• [DATA SEGMENT]
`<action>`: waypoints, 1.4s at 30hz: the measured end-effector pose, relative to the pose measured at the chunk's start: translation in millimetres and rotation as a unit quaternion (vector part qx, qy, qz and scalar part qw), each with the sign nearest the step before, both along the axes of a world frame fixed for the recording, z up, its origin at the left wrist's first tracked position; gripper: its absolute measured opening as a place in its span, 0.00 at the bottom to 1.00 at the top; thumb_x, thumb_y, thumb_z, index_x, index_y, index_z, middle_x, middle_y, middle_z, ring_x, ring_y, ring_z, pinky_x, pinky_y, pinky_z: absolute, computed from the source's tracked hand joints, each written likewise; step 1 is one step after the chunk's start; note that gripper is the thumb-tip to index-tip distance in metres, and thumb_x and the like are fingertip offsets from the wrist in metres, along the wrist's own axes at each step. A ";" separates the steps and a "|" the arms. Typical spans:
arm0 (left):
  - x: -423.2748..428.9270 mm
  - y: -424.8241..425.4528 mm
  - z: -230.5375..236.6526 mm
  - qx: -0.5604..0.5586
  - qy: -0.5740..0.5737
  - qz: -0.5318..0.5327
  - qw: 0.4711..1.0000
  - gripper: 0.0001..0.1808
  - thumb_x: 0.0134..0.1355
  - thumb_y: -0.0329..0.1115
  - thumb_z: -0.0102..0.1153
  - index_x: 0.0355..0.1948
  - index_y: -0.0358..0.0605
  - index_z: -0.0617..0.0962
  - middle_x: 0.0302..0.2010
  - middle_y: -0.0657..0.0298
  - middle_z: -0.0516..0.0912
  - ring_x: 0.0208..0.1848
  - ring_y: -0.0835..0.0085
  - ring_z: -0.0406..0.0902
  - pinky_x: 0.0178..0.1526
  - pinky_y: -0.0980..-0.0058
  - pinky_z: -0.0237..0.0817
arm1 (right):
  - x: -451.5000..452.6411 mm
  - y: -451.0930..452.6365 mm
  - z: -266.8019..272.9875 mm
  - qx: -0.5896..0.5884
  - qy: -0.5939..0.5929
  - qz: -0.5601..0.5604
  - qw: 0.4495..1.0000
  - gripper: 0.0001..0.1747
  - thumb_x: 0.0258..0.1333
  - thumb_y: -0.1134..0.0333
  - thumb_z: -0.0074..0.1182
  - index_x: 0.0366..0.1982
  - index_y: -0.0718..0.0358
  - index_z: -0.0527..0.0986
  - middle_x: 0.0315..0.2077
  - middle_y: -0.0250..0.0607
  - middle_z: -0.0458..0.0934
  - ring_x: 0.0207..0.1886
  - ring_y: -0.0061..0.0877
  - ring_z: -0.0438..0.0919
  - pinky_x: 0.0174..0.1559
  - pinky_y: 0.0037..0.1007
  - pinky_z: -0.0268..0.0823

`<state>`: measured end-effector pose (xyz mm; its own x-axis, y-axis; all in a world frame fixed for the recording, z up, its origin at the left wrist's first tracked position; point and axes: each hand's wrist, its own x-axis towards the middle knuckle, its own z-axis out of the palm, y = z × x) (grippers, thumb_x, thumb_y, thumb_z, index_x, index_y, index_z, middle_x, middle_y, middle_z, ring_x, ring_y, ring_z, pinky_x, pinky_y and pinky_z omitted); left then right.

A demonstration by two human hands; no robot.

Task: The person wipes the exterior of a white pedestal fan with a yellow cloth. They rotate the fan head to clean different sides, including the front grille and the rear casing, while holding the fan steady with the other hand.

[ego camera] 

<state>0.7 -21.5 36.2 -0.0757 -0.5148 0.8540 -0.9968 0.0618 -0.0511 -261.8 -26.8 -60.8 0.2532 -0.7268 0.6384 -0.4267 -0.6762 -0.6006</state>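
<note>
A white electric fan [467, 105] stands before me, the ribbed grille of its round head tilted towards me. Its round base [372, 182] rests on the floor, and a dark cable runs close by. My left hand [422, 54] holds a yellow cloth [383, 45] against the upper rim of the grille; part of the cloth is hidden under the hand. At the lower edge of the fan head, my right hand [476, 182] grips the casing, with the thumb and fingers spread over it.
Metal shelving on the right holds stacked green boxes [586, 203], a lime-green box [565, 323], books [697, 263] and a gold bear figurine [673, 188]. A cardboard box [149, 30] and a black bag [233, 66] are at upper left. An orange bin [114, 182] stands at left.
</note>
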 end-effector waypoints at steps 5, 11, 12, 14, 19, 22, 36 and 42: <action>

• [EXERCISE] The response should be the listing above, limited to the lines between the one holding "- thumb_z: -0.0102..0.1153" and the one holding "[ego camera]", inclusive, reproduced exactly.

• [EXERCISE SOLUTION]
  - thumb_z: -0.0102..0.1153
  - index_x: 0.0355..0.1948
  - index_y: -0.0358..0.0605
  - index_z: -0.0617..0.0962
  - middle_x: 0.0302..0.2010
  - middle_y: -0.0657..0.0298
  - middle_z: -0.0516..0.0912
  - ring_x: 0.0208..0.1848
  - ring_y: -0.0835..0.0085
  - ring_z: -0.0406..0.0902
  - pinky_x: 0.0178..0.1526
  - pinky_y: -0.0980..-0.0058
  - pinky_z: -0.0237..0.0817
arm1 (right):
  - x: -451.5000..452.6411 mm
  - y: -451.0930..452.6365 mm
  - z: -266.8019..272.9875 mm
  - qx: -0.5896..0.5884
  - qy: -0.5939..0.5929
  - qz: -0.5601..0.5604
  - qw: 0.4495..1.0000
  - gripper: 0.0001..0.1747
  - thumb_x: 0.0258..0.1333
  - thumb_y: -0.1134..0.0333
  - thumb_z: -0.0074..0.1182
  - index_x: 0.0366..0.1982
  - index_y: -0.0718..0.0358
  - index_z: -0.0527..0.0986
  - middle_x: 0.0315..0.2077
  - middle_y: -0.0250..0.0607
  - middle_z: -0.0458..0.0934
  - ring_x: 0.0207..0.1886
  - ring_y: -0.0061..0.0877
  - ring_z: -0.0438..0.0919
  - pinky_x: 0.0174..0.1559
  - pinky_y: 0.0037..0.1007
  - pinky_z: -0.0268..0.0823

`<state>`: measured end-effector pose (xyz mm; its own x-axis, y-axis; all in a world frame fixed for the recording, z up, its origin at the left wrist's first tracked position; point and axes: each hand's wrist, its own x-axis towards the middle knuckle, its own z-axis out of the palm, y = z × x) (grippers, thumb_x, thumb_y, thumb_z, index_x, index_y, index_z, middle_x, middle_y, middle_z, ring_x, ring_y, ring_z, pinky_x, pinky_y and pinky_z omitted); left then right.

A demonstration by two human hands; no robot.

Task: The person wipes the exterior of a white pedestal fan with a yellow cloth. They rotate the fan head to clean different sides, including the front grille and the rear casing, while holding the fan steady with the other hand.

[ego camera] 

With that, the exercise is complete.